Output exactly the first line of the listing and each line after it, through the line that contains "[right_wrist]"; add nothing else.

=== Section Start ===

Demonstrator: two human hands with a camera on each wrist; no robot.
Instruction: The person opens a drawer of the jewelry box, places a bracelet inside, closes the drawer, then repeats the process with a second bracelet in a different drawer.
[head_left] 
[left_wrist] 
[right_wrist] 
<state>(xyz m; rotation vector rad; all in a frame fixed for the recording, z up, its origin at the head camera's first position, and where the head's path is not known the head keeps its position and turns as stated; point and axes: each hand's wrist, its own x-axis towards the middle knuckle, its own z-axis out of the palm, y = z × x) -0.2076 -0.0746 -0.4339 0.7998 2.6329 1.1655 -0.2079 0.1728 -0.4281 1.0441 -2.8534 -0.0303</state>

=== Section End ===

§ **SOLUTION TO THE EXERCISE**
Demonstrator: two human hands with a camera on each wrist; no robot.
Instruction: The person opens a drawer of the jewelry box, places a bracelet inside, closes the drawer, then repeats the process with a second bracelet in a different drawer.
[head_left] 
[left_wrist] 
[right_wrist] 

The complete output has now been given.